Clicks offended thousands of people with their advert that showed black hair labelled as “dry and damaged.” Meanwhile, a photo of white hair looked silky and just perfect. Many people felt it racist and disgusted, they slammed the company for it. In fact, the EFF climbed in and condemned it as “a human rights violation.”
Clicks apology about the natural hair community raises more ire
If you think the alcohol and cigarette ban got people worked up, well, this seemingly takes the cake. #ClicksMustFall trends on Twitter today. And this time, for their apology that sounded rather lame, some people think. It’s not clear, but possibly, they even deleted and re-edited the apology on Twitter. But of course, that could be photoshopped as it came after the latest apology tweet timestamp.
Actually, many people shared a screenshot that said. “Hi, we are deeply sorry our We have offended our natural hair community. We have removed the images which goes against everything we breathe in at clicks we do not condone racism and are strong advocates of natural hair. We will put in place stricter measures on our website.”
The current post on Twitter leaves out “Natural hair community.” People commented on that, and one said “It’s the fact that you call us “ natural hair community” … Kanty who’s approving these tweets ?? Are we any different from people with natural hair?? What do you mean community?”
Sorry Clicks – apology not accepted
Even without any mention of the “natural hair community,” people remain incensed and threaten to boycott the outlet.

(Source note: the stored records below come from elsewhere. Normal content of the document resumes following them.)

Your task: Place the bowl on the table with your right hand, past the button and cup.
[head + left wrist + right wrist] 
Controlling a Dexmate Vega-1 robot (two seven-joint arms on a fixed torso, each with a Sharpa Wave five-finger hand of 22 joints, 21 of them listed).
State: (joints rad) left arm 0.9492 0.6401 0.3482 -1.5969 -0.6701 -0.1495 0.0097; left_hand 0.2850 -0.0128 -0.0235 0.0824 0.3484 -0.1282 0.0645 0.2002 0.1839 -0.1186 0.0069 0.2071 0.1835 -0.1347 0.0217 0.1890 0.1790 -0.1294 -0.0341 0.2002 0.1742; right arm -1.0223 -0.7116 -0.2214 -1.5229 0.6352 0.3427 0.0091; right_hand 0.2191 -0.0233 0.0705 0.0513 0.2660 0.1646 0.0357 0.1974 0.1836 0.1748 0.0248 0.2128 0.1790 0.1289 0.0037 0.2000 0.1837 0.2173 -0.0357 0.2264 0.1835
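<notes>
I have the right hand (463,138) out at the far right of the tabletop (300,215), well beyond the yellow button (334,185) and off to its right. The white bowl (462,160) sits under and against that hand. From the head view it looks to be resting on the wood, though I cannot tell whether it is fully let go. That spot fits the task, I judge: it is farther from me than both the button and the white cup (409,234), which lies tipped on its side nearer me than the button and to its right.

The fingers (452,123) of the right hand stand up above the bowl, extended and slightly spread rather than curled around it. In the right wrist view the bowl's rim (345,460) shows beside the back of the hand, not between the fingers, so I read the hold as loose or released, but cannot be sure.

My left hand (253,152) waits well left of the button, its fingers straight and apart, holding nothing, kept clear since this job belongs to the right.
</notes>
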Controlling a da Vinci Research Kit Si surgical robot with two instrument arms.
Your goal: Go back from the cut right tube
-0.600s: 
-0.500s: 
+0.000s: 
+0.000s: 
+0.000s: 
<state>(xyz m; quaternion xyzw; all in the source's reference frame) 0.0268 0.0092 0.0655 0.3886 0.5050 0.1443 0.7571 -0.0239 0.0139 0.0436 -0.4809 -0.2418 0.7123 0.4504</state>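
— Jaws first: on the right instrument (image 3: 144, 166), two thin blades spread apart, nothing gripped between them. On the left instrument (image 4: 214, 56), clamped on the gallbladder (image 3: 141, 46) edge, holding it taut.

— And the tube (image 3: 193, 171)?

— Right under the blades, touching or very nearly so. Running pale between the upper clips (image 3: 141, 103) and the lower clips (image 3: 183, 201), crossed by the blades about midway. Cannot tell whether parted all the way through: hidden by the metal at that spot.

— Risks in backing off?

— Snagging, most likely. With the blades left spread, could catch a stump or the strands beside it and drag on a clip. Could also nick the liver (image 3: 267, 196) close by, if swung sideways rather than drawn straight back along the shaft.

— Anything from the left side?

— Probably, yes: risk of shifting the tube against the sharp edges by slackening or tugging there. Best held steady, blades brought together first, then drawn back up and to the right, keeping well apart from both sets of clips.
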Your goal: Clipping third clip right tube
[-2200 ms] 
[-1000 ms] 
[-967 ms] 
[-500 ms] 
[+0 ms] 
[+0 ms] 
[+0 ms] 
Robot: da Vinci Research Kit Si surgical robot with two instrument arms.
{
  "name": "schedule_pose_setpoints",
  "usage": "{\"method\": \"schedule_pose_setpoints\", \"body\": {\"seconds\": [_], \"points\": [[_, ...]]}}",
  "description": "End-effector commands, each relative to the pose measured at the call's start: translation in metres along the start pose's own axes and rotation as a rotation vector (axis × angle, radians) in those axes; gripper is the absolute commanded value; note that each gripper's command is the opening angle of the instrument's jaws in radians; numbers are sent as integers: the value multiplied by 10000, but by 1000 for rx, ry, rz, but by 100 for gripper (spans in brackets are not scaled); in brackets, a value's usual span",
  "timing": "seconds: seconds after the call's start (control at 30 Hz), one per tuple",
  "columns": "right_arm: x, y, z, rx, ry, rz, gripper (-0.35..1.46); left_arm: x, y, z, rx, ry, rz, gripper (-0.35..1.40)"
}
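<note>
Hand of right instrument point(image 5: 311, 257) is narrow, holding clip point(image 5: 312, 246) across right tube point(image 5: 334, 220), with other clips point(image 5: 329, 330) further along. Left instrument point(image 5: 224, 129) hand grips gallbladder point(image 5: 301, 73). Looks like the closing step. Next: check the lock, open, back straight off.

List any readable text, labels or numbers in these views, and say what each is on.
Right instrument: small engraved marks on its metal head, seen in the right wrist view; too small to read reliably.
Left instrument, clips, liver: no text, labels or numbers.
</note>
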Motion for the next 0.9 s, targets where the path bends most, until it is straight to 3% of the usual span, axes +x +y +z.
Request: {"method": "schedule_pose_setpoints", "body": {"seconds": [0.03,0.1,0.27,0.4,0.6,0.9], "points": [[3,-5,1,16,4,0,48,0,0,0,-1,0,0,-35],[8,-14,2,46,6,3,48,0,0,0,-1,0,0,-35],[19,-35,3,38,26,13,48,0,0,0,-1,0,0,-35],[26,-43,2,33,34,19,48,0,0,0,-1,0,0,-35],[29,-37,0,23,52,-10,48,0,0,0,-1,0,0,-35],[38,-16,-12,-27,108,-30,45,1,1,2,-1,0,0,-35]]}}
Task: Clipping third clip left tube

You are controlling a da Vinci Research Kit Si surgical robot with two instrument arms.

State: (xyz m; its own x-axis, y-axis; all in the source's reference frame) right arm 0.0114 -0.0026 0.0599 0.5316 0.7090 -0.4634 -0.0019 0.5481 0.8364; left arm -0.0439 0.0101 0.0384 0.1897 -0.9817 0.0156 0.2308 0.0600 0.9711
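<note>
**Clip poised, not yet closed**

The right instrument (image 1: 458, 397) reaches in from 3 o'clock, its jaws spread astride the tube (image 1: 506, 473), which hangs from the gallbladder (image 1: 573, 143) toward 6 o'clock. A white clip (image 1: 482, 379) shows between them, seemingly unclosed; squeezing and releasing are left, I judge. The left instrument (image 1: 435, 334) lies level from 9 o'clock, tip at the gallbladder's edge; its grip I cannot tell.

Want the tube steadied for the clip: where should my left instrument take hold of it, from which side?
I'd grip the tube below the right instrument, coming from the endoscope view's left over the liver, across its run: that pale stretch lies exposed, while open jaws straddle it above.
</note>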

EWN reported that EFF trashed the company, and called it “a human rights violation.” The party also said that “the portrayal reinforced a racist narrative of the abnormality of blackness as opposed to whiteness.”
It seems that many people agree on the “racist” message, And, while the company apologised, sorry Clicks, but people just don’t accept that. One angry person tweeted, a picture of their Clicks Card sliced and diced. They wrote, “Apology not acceptable.”
Does the retailer tell lies about being sorry?
Another angry South African noted, “This is the rehearsed apology I was talking about. These people are too predictable…If they are serious let’s see them firing someone.” Clearly, people don’t buy into the apology. One person noted, “You lie. It was deliberate…ad campaigns are planned and messages are deliberate. This is downright racist.”